Something about Japan: critics dazzled by Metal Gear Rising: Revengeance and Hitman Absolution


The big three Japanese gaming websites have been awash with articles about a ‘Boot Camp’ press event this week. Writers from Famitsu, Impress Watch, and 4Gamer all played through the entire Metal Gear Rising: Revengeance campaign, and though strict embargoes prevented them from revealing actual plot details, they were nevertheless allowed to give us their impressions.

4Gamer were impressed by the game’s difficulty curve, noting that the ‘cut and take’ element – whereby you can replenish Raiden’s life bar by performing a certain type of attack on an enemy – is particularly impressive. “It is tricky at first, but with practice, you’ll soon see other cyborg warriors as walking medi-kits,” says the 4Gamer report. “During boss battles, you’ll positively leap for joy when you see them enter the fray as reinforcements.”

Famitsu described the boss battles as “exceptional,” adding that “the design is unrivalled, from their out of this world appearances to the attacks they unleash and the high degree of strategy you’ll need to defeat them. And the exposition before, after and even during the fights positively screams Metal Gear!” Famitsu seemed quite concerned with how the game would fit in the Metal Gear canon, though. Establishing quite how ‘Metal Gear’ this Metal Gear game is seems to be a common theme amongst the critics.

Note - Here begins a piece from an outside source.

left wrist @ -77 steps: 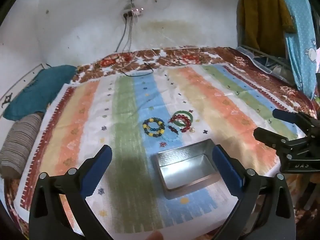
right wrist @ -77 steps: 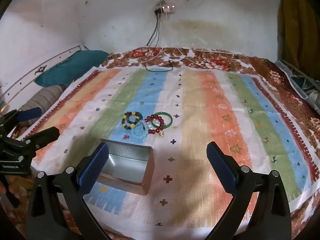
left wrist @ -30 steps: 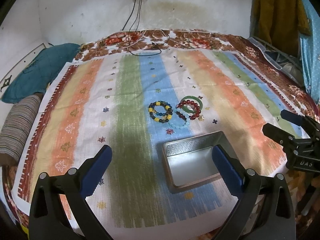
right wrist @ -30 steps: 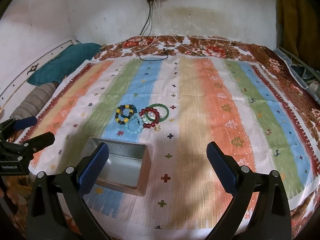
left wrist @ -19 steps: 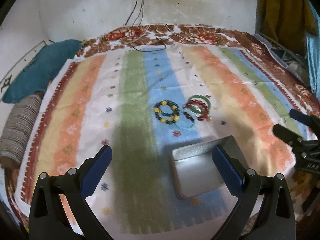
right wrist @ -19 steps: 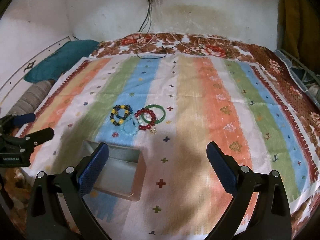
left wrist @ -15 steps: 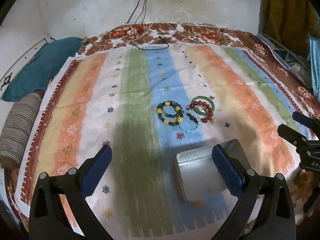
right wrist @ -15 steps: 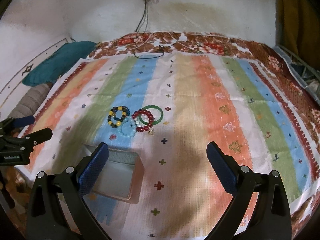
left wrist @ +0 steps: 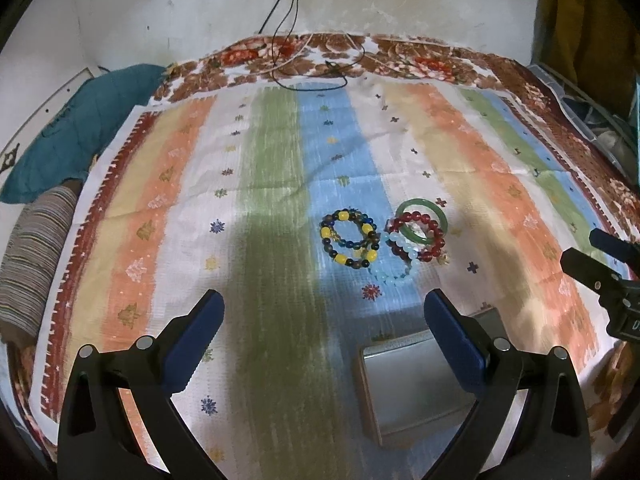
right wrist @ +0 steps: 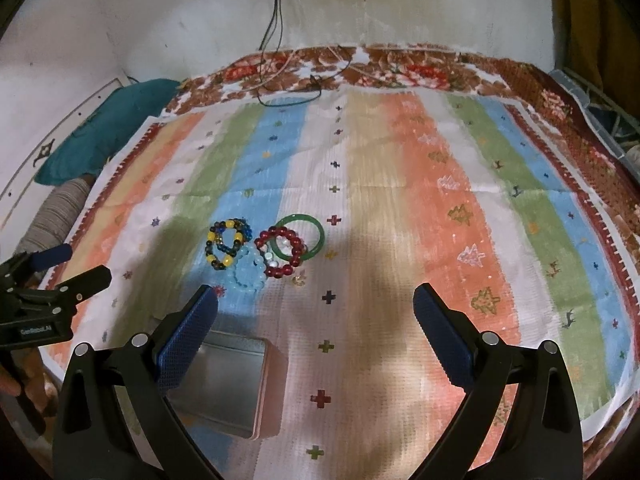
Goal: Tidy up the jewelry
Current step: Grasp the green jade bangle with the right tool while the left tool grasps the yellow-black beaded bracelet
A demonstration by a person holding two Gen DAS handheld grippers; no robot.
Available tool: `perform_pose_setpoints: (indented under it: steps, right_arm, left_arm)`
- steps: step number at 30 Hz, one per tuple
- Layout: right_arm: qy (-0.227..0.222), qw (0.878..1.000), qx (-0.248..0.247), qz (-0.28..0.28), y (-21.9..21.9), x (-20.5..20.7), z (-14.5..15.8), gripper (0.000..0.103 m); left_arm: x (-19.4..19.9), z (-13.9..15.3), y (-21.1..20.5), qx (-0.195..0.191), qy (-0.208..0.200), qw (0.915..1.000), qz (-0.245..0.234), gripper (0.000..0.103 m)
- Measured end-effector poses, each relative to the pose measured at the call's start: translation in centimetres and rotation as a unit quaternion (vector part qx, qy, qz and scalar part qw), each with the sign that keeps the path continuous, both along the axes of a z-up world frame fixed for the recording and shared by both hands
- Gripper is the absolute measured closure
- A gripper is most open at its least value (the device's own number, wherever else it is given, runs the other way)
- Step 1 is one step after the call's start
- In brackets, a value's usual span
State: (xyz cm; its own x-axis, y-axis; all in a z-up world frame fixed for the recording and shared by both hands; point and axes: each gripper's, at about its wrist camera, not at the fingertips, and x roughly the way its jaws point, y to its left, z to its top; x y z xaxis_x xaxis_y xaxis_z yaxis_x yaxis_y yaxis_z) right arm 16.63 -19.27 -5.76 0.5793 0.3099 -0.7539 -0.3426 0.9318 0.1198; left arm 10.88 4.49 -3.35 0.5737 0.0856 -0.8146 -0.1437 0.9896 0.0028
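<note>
Several bracelets lie together on the striped cloth: a dark and yellow beaded bracelet (left wrist: 349, 238) (right wrist: 227, 244), a pale blue beaded bracelet (left wrist: 394, 265) (right wrist: 249, 269), a red beaded bracelet (left wrist: 416, 234) (right wrist: 282, 253) and a green bangle (left wrist: 423, 215) (right wrist: 301, 236). An open metal tin (left wrist: 416, 380) (right wrist: 224, 384) sits nearer than them. My left gripper (left wrist: 322, 312) is open and empty, above the cloth short of the bracelets. My right gripper (right wrist: 314, 304) is open and empty, also short of them.
The striped cloth (left wrist: 272, 208) covers a bed with a floral border (right wrist: 400, 68). A teal pillow (left wrist: 76, 136) and a striped roll (left wrist: 28, 248) lie at the left. Cables (left wrist: 288, 12) hang down the back wall. Clothes (left wrist: 588, 12) hang at the right.
Both grippers have moved forward and down toward the bracelets; the tin has slid lower in both views. Both stay open and empty.
</note>
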Motion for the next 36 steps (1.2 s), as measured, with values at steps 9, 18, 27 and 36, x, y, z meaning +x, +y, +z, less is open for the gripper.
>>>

Impress Watch said: “Even in terms of mechanics, the two companies [Platinum and Konami] seem to be in perfect symbiosis. Rather than plastering over gaps in the other’s deficiencies, it feels as if both companies have pushed each other to try and go further, leading to the creation of something far better. After playing through to the end, I thought this was absolutely a top-notch action game. Fans of Metal Gear and action games alike both should both be greatly satisfied by the resulting game.”

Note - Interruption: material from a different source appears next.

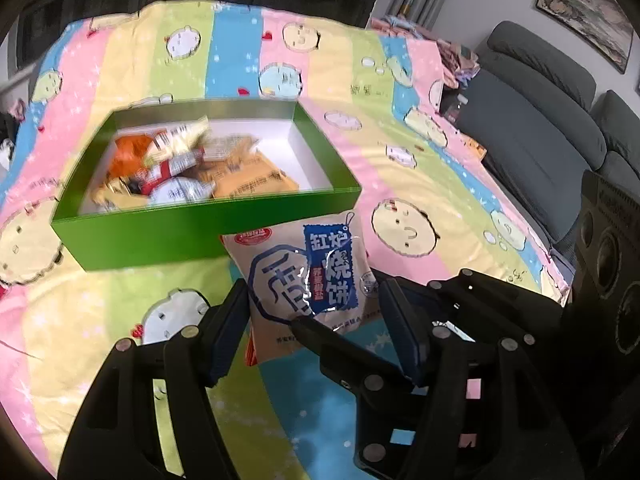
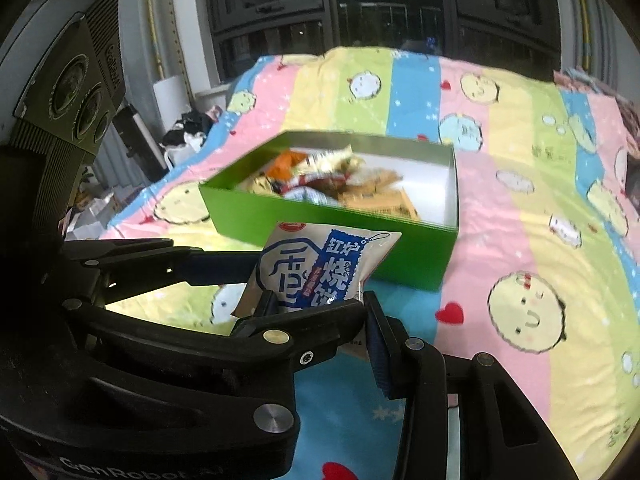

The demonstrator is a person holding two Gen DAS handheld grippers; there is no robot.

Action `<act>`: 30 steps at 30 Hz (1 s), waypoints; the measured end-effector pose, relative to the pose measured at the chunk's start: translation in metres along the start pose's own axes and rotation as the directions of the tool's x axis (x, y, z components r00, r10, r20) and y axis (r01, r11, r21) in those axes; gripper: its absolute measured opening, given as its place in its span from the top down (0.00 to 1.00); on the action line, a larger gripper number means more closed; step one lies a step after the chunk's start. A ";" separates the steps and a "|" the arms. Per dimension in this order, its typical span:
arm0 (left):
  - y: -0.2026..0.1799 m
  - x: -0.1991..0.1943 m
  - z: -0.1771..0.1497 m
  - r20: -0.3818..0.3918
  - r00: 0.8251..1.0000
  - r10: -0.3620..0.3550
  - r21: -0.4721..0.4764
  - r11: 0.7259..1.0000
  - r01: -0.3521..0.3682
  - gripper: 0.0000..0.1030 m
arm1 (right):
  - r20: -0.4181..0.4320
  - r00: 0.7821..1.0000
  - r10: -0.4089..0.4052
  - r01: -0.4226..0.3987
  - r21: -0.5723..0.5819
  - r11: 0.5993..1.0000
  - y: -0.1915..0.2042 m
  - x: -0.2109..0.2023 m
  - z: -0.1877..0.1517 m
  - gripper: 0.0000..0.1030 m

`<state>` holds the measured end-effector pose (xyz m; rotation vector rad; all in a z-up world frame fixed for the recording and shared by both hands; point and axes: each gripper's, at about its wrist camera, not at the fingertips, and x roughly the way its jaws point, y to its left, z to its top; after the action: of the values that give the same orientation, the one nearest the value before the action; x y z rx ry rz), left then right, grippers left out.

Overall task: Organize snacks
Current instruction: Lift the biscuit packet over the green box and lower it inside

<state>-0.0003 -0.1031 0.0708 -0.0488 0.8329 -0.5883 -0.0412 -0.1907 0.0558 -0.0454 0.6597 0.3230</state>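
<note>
- A striped cartoon bedsheet (image 1: 400, 184) covers the whole surface, with a grey sofa (image 1: 540, 120) beside it.
- On the sheet stands an open green box (image 1: 192, 236), its left part filled with mixed snack packets (image 1: 176, 168).
- A pale biscuit packet (image 1: 304, 280) with blue print is lifted in front of the box, near its front wall.
- The left gripper (image 1: 314, 312) is clamped on the packet's sides.
- The right gripper (image 2: 316, 312) also pinches the packet's lower end.
</note>
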 end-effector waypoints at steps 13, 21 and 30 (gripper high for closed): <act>0.010 -0.032 0.019 0.093 0.996 0.016 -0.004 1.000 -0.015 0.38 | 0.075 0.997 0.005 -0.002 -0.050 0.999 0.017 -0.013 0.032 0.57; 0.026 -0.035 0.041 0.129 0.990 0.048 -0.001 0.999 -0.048 0.37 | 0.101 0.994 0.029 -0.021 -0.076 0.997 0.021 -0.001 0.056 0.57; 0.051 -0.022 0.080 0.168 0.984 0.066 0.002 0.998 -0.068 0.37 | 0.140 0.989 0.053 -0.043 -0.072 0.996 0.012 0.027 0.092 0.57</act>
<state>0.0690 -0.0639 0.1265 -0.0618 0.6663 -0.5168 0.0296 -0.1583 0.1130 -0.0718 0.5090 0.3919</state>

Impress Watch were also very excited about another title with a strong stealthy lineage, Hitman Absolution. While opinions seem to be split between devoted fans of the series and critics in the west, the game seems to have been well positioned to entice Japanese players to dip their toes in the bloody pool of Agent 47’s violent stealth action. In its first week it sold 22,000, a strong figure for a second-tier western franchise in Japan – though it was released by powerhouse publisher Square Enix.